Re: Udpated sys_membarrier() speedup patch, FYI

From: Paul E. McKenney
Date: Thu Jul 27 2017 - 16:37:15 EST


On Thu, Jul 27, 2017 at 11:04:13PM +0300, Avi Kivity wrote:
> On 07/27/2017 10:43 PM, Paul E. McKenney wrote:
> >On Thu, Jul 27, 2017 at 10:20:14PM +0300, Avi Kivity wrote:
> >>On 07/27/2017 09:12 PM, Paul E. McKenney wrote:
> >>>Hello!
> >>>
> >>>Please see below for a prototype sys_membarrier() speedup patch.
> >>>Please note that there is some controversy on this subject, so the final
> >>>version will probably be quite a bit different than this prototype.
> >>>
> >>>But my main question is whether the throttling shown below is acceptable
> >>>for your use cases, namely only one expedited sys_membarrier() permitted
> >>>per scheduling-clock period (1 millisecond on many platforms), with any
> >>>excess being silently converted to non-expedited form.
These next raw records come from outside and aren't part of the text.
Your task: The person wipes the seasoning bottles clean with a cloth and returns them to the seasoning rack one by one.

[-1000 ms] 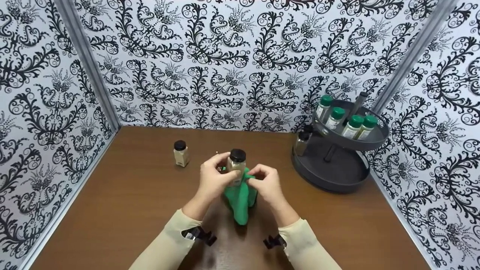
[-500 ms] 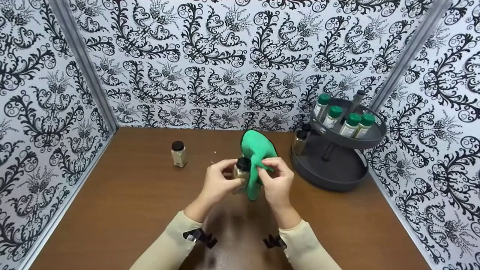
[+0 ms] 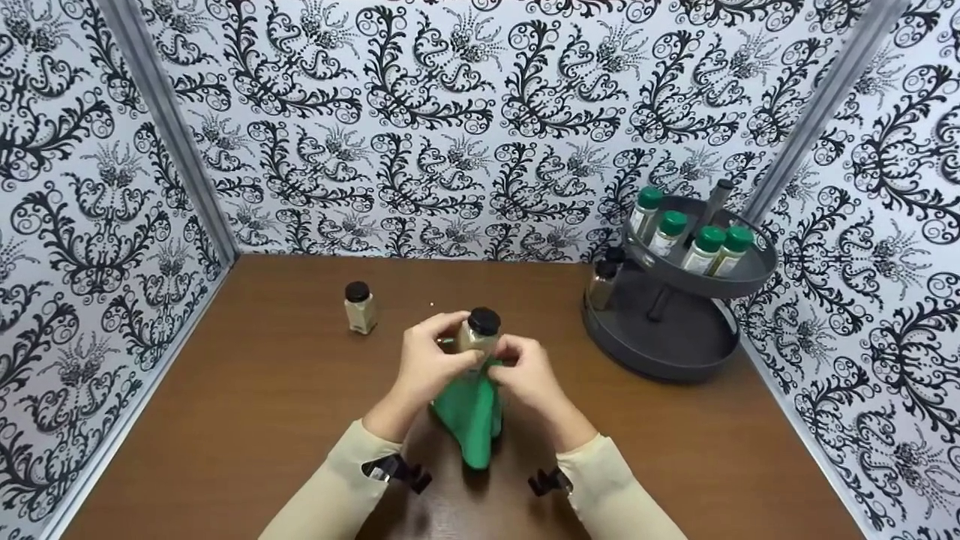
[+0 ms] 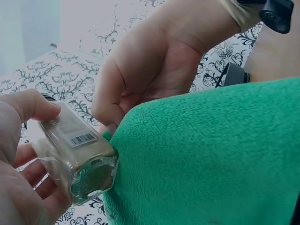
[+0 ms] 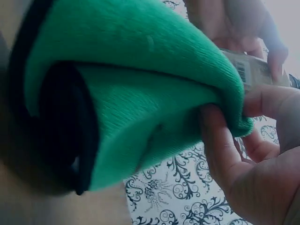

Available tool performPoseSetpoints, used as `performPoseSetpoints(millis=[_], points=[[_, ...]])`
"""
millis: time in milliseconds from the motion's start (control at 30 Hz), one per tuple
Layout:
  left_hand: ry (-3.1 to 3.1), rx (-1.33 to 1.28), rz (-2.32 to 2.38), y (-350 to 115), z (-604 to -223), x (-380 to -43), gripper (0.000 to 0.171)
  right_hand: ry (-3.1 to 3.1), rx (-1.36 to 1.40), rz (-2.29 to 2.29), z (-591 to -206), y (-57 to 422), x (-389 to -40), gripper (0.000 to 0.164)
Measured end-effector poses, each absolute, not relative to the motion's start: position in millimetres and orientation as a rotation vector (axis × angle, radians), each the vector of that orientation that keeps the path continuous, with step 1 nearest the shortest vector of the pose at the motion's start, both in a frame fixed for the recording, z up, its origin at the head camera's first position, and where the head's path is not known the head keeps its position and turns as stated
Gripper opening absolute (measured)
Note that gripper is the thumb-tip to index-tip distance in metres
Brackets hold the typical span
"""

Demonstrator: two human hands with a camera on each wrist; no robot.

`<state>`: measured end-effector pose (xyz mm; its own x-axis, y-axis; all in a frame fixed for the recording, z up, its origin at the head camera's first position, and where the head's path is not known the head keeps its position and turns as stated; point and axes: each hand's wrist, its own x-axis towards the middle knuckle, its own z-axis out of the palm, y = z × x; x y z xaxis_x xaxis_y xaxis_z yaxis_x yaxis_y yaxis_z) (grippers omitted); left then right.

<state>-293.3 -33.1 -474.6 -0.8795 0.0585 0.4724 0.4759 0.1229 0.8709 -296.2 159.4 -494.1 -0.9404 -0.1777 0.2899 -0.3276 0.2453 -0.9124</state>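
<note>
My left hand (image 3: 431, 364) grips a clear spice bottle (image 4: 75, 145) with a black cap, its barcode label showing in the left wrist view. The bottle tilts, base toward the left wrist camera. Beside it my right hand (image 3: 531, 375) pinches a green cloth (image 5: 140, 108) with a dark edging. In the head view the cloth (image 3: 469, 420) hangs down below both hands, toward the person. Its upper part touches or lies very near the bottle's side; the exact contact is partly hidden by the fingers.
Left of the hands stands another black-capped spice bottle (image 3: 361, 309) on the brown table (image 3: 247, 390). At the right is a two-tier dark turntable rack (image 3: 660, 360): green-capped bottles (image 3: 703, 251) on top, black-capped bottles (image 3: 602, 285) below. Patterned walls surround the table.
The green cloth swung up and away behind the bottle half a second ago, and now hangs down toward the person again. Both hands shifted slightly, keeping their holds.
</note>
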Motion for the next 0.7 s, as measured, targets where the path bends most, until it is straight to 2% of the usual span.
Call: performPoseSetpoints(millis=[233, 400, 500, 700], points=[[-2.135, -0.572, -1.84, -31.1, -476.3, -295.4, 0.05, -1.891, 0.388, 1.868, -478.3, 160.9, -287.8, 0.014], [-2.177, -0.619, -1.855, -27.6, -478.2, -293.7, 0.049, -1.611, 0.44, 1.809, -469.9, 163.3, -280.0, 0.017], [-2.156, -0.592, -1.875, -28.1, -478.0, -292.3, 0.049, -1.663, 0.454, 1.783, -471.3, 163.3, -280.6, 0.02], [-2.079, -0.501, -1.882, -31.4, -475.9, -293.7, 0.051, -2.05, 0.427, 1.767, -476.4, 163.3, -288.9, 0.016]])
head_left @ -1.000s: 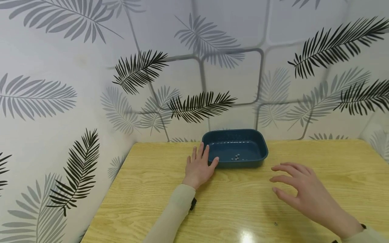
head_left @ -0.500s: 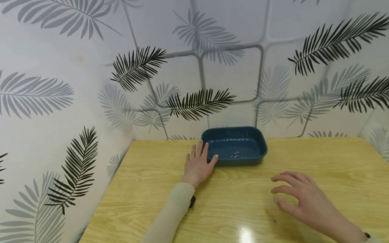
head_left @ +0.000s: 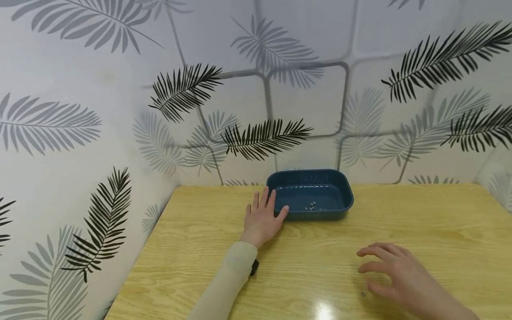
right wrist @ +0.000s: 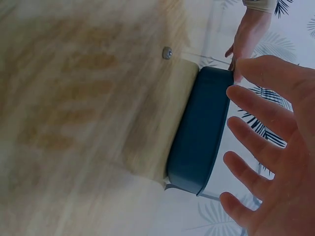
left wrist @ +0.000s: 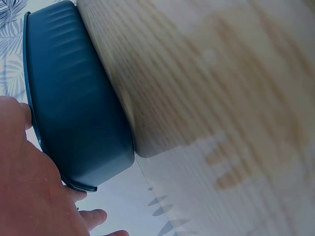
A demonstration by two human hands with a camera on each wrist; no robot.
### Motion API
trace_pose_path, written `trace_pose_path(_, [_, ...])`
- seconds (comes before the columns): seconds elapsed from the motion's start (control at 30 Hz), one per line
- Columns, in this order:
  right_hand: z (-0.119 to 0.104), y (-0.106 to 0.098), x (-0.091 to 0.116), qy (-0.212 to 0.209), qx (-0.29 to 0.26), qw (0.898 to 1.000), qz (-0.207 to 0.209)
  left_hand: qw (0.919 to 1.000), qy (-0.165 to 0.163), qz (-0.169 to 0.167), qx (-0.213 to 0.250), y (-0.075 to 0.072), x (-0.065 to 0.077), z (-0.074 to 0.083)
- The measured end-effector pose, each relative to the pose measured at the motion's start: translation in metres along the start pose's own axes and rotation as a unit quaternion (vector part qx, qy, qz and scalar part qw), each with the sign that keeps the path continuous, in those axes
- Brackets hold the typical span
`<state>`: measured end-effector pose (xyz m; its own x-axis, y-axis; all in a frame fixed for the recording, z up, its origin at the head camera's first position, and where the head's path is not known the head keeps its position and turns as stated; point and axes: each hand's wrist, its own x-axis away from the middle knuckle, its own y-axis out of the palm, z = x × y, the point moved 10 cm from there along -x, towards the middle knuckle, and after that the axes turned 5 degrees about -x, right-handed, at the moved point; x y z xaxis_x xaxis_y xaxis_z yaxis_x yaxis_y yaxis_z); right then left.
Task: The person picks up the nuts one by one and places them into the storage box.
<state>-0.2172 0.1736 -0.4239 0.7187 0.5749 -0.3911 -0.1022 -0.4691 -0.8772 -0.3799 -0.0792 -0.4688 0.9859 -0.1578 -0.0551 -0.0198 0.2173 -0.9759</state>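
My left hand (head_left: pixel 262 223) rests on the left end of a deep blue rectangular tray (head_left: pixel 294 216), its fingers spread and its thumb on the near rim. Several small metal nuts (head_left: pixel 310 207) lie on the tray's floor towards the front. Another small metal nut (head_left: pixel 363 294) lies by itself on the table, also seen as a grey ring-shaped nut (right wrist: pixel 167 52) in the right wrist view. My right hand (head_left: pixel 404 278) hovers just right of that nut, fingers loosely bent and apart, holding nothing. In the left wrist view the tray's outer wall (left wrist: pixel 78 98) stands beside my fingers.
The tray stands at the back of a light wood-grain table (head_left: pixel 192 249), close to a wall (head_left: pixel 304 106) patterned with grey and black leaves. Light glares off the table's near part. The table's left edge runs near my left sleeve (head_left: pixel 226 280).
My right hand has moved down and nearer to the lone nut, its thumb now beside it. My left hand, the tray and the nuts stay as they were; the view shifts slightly.
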Motion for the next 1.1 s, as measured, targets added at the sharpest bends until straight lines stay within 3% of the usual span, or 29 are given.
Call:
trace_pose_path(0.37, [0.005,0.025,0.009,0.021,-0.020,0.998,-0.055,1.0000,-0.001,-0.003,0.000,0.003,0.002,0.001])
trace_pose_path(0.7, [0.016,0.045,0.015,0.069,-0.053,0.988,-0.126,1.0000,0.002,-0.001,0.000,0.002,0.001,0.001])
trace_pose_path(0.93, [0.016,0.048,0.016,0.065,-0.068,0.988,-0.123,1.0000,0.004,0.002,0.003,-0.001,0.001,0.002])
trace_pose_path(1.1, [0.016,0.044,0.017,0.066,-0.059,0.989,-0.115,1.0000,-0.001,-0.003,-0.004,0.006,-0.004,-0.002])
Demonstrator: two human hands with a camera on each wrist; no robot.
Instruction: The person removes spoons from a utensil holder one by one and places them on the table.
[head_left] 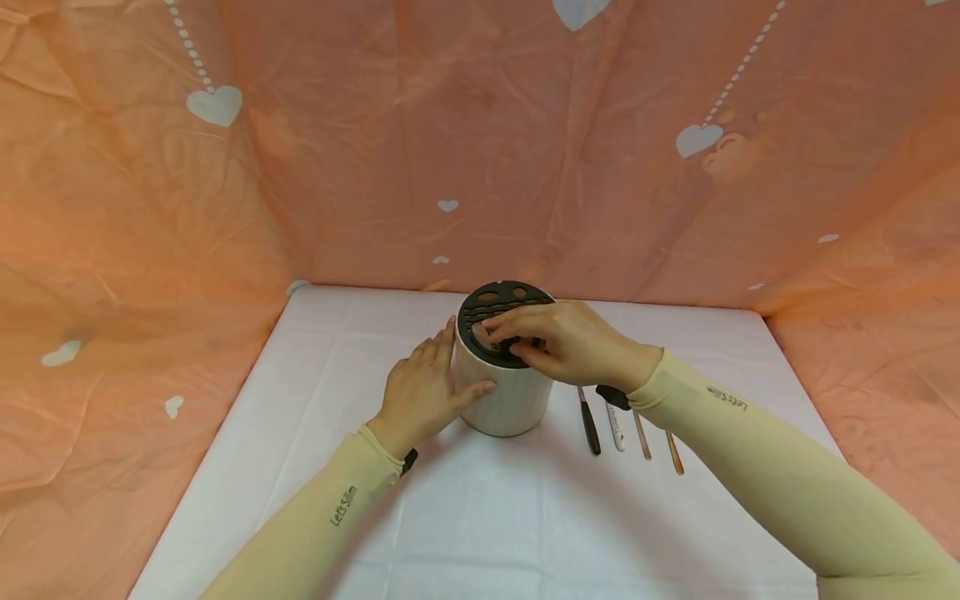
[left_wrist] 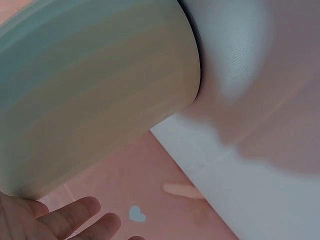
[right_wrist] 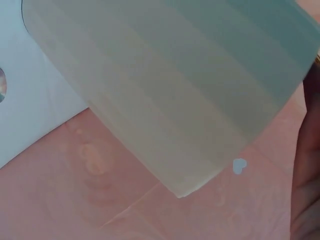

The reason for
> >>>the throttling is concerns about DoS attacks based on user code with a
> >>>tight loop invoking this system call.
> >>>
> >>>Thoughts?
> >>Silent throttling would render it useless for me. -EAGAIN is a
> >>little better, but I'd be forced to spin until either I get kicked
> >>out of my loop, or it succeeds.
> >>
> >>IPIing only running threads of my process would be perfect. In fact
> >>I might even be able to make use of "membarrier these threads
> >>please" to reduce IPIs, when I change the topology from fully
> >>connected to something more sparse, on larger machines.
> >>
> >>My previous implementations were a signal (but that's horrible on
> >>large machines) and trylock + mprotect (but that doesn't work on
> >>ARM).
> >OK, how about the following patch, which IPIs only the running
> >threads of the process doing the sys_membarrier()?
>
> Works for me.

Thank you for testing! I expect that Mathieu will have a v2 soon,
hopefully CCing you guys. (If not, I will forward it.)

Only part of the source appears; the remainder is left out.